Likewise, the American Petroleum Institute (API) called it a positive development. “We look forward to reviewing the details of the proposal and we stand ready to work with them to make this a reality,” said API President Jack Gerard.

“As we move forward, we hope that consideration can be given to other resource-rich regions, such as the Destin Dome area of the eastern Gulf and areas off the Pacific Coast and Alaska. We also need to ensure that permitting processes are handled in an expeditious way,” he said.

But Karen Harbert, president and CEO of the Institute for 21st Century Energy at the U.S. Chamber of Commerce, had more biting comments. “The administration scuttled the [Bush-era] January 2009 plan, which would have allowed exploration to go forward immediately in far more areas. The plan released today still leaves billions of barrels of American oil and significant reserves of natural gas under lock and key, including some of the most productive areas of exploration,” she said (see NGI, Jan. 19, 2009).

“The new plan does create the potential for new areas of exploration on the Outer Continental Shelf. But at this stage, that’s all it is — potential. Much of what is promised is many years away, subject to more study and congressional action. What is needed…is urgent action, not analysis,” Harbert noted.

“The media is widely reporting that President Obama is bravely ‘opening up’ new areas offshore to energy development. What the president actually said…was ‘my administration will consider potential areas of development.’ [This] is not a breakthrough. In fact it’s not news at all,” said Vince Haley, vice president of American Solutions, a citizen action network.

“The only news…is that the Obama administration has canceled five lease sales off the Alaska coast that were planned over the next two years. In one of these areas, there are an estimated 77 billion bbl of oil, or more than three times U.S. reserves,” he noted.

But drilling advocate Sen. Mary Landrieu (D-LA) said the Obama plan “has set the stage for the largest expansion of the offshore drilling program since its inception in 1953.” She noted that legislation signed into law in late 2006, which opened up part of the eastern Gulf for the first time, allowed Louisiana and three other Gulf coastal states (Texas, Mississippi and Alabama) to share royalties from production off their coastlines (see NGI, Dec. 25, 2006).

It is “equally critical” that other states that permit development off their coasts “should enjoy similar rewards,” Landrieu said. “I will continue to work with Secretary Salazar and my colleagues in the Senate to ensure that we compensate states for the role they play in our national energy solution.”

The S&P 500 closed down 0.3% last Wednesday, but the Obama plan proved positive for the energy sector — especially for those involved in offshore production.

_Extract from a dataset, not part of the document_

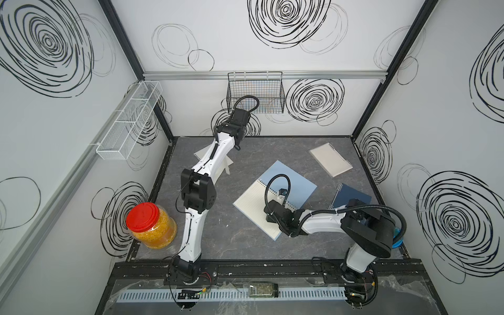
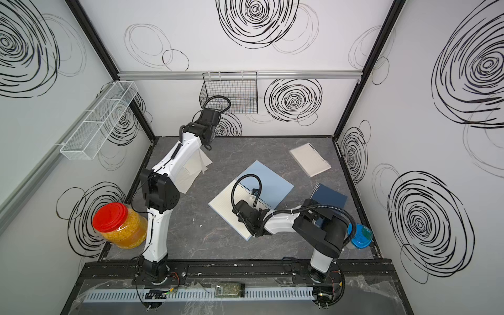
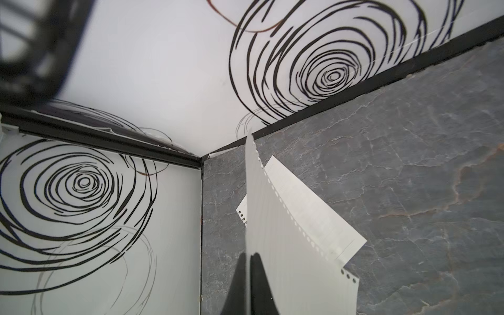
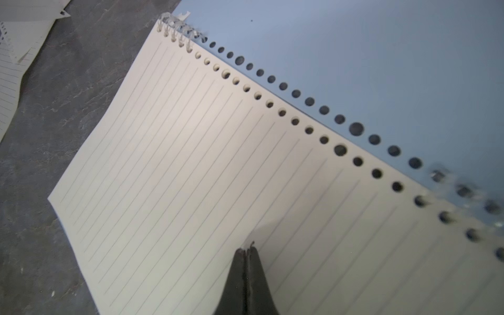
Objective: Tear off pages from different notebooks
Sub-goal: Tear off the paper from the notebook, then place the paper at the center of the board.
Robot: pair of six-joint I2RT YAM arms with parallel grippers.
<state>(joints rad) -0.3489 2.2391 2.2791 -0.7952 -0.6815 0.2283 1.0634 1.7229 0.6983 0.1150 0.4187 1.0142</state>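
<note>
Grey marbled tabletop (image 1: 240, 245): the left gripper (image 3: 249, 255) pinches a torn page (image 3: 272, 231) above the loose pages (image 3: 313, 212) in the far-left corner. The right gripper (image 4: 246, 246), clenched on nothing, rests on the open light-blue notebook (image 1: 289, 180), tips on its lined sheet (image 4: 191, 163) just inside the diagonal wire spine (image 4: 177, 32). That makes it the nearer arm for the next tear.

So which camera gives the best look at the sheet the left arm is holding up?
The left wrist view: the held page fills it, punched edge clear, pinched in the shut left end effector. Both top views catch only a small sliver of it. I cannot pick it out in the right wrist view.
</note>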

Saratoga Resources Inc., which develops gas and oil along the U.S. Gulf Coast, jumped 13.04%, while offshore service provider Omni Energy Services Corp. gained 10.29%. Houma, LA-based Gulf Island Fabrication Inc., which fabricates offshore drilling and production platforms, was up 10.13%.

Major integrated producers that work in the GOM also showed some gains, with Chevron Corp., Royal Dutch Shell and BP plc showing slight upticks.